*How to complete this task*. From the first line to the last, return the data exactly, with no pictures.
* * * * * * * * *
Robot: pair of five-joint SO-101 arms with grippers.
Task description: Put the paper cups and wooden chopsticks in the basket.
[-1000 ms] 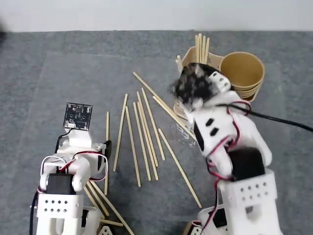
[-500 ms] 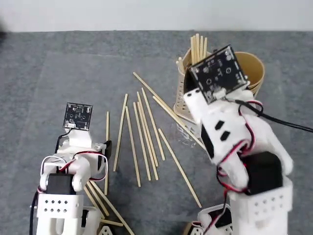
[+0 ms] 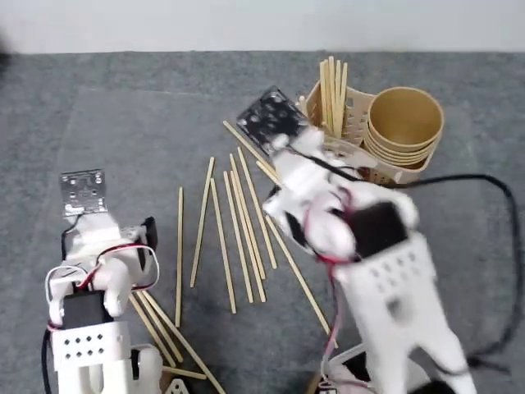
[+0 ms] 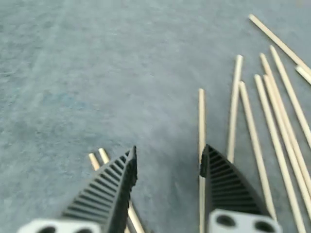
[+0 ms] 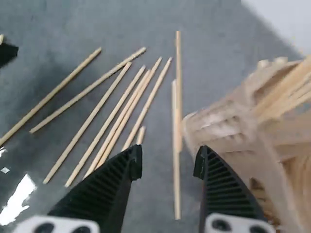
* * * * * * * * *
*Response to the exercise*.
Robot: pair of five-joint SO-101 arms with grippers.
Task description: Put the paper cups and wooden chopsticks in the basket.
[-1000 ms] 
[-500 ms] 
[+0 ms] 
[+0 ms] 
[+0 ms] 

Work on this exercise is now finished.